Une voiture et des conteneurs poubelles ont aussi été brûlés dans le quartier de Bagatelle peu avant minuit, ont constaté des journalistes de l'AFP.

"C'est pour l'instant sans aucune commune mesure avec les deux dernières nuits. C'est maîtrisé et contenu mais il faut attendre la fin de la nuit pour se prononcer", a indiqué peu avant minuit Didier Martinez, le secrétaire régional du syndicat Unité SGP police-FO.

Sur les 18 personnes interpellées lundi soir, six sont mineurs. La garde à vue a été prolongée mardi pour 16 d'entre eux, dont quatre mineurs, selon le parquet de Toulouse. Tous sont des hommes, le plus âgé a 34 ans. Un ou deux pourraient être jugés en comparution immédiate dès mercredi. La majorité des autres le sera jeudi et vendredi.

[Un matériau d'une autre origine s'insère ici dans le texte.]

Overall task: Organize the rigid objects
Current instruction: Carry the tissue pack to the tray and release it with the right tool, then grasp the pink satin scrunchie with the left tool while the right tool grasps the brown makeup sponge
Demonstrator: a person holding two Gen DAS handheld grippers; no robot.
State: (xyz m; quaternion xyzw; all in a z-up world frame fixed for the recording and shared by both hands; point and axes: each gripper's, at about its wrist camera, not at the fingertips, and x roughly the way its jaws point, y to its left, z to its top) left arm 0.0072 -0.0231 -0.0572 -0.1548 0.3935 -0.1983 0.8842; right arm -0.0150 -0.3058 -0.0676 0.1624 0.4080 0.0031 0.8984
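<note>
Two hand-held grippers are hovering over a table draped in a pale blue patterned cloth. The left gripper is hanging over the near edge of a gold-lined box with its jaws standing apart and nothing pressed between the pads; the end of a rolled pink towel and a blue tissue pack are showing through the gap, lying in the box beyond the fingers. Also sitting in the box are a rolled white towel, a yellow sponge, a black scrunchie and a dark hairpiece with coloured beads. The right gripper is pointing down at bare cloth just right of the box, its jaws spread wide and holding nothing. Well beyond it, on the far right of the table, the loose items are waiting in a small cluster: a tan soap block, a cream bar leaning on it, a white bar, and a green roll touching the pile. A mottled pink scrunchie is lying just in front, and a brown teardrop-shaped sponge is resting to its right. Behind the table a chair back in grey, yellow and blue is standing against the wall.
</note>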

Mardi soir, la Ville a indiqué qu'elle étudiait avec la préfecture "les conditions juridiques pour établir un arrêté de couvre-feu qui viserait les personnes mineures dans le périmètre des quartiers où ont lieu les violences urbaines" dans le Grand Mirail.

"C'est une question posée sur la table et conditionnée à la tournure des événements ce (mardi) soir", ont précisé les services du maire LR, Jean-Luc Moudenc.

- "Le calme doit revenir !" -

"J'appelle les familles à prendre toutes les précautions vis-à-vis de leurs enfants. Ils ne doivent pas risquer de se retrouver ce (mardi) soir au milieu de heurts qui pourraient survenir. Le calme doit revenir !", a insisté M. Moudenc dans un tweet en début de soirée.

Dimanche, de premières échauffourées avaient opposé une centaine de jeunes aux forces de l'ordre à la Reynerie et à Bellefontaine, des quartiers du Grand Mirail classés en zone de sécurité prioritaire (ZSP). Avec une population d'environ 40.000 habitants, le Grand Mirail est en proie à de nombreux trafics de drogue et des règlements de comptes. 

Les violences sont survenues à la suite d'une rumeur selon laquelle des gardiens de la prison de Seysses, au sud de Toulouse, auraient été à l'origine du décès samedi d'un détenu, originaire du quartier. Cet homme de 37 ans était en quartier disciplinaire après avoir agressé un surveillant.

Il venait d'être renvoyé devant la cour d'assises de l'Ain pour des faits criminels, selon le parquet. Mardi après-midi, comme la veille, des détenus de Seysses ont refusé pendant quelques heures de réintégrer leur cellule, selon l'administration pénitentiaire.

Une enquête judiciaire a été ouverte pour "recherche des causes de la mort" par le parquet de Toulouse, qui a souligné que l'autopsie avait confirmé que les causes du décès du détenu "sont compatibles avec une mort par pendaison".

Selon la police, la tension dans le quartier était encore montée dimanche après-midi après le contrôle d'une femme en burqa refusant de se soumettre aux vérifications de la police. Mardi, à l'issue de sa garde à vue, cette femme de 38 ans, qui n'avait aucune mention sur son casier judiciaire, s'est vu signifier sa convocation devant la justice le 17 mai. 

Une réunion s'est par ailleurs tenue mardi après-midi à la Reynerie, un quartier du Mirail, entre les représentants de la municipalité et des associations de quartier afin de "remettre du dialogue" et "rassurer des riverains très inquiets qui se sentent pris en otages", selon la mairie.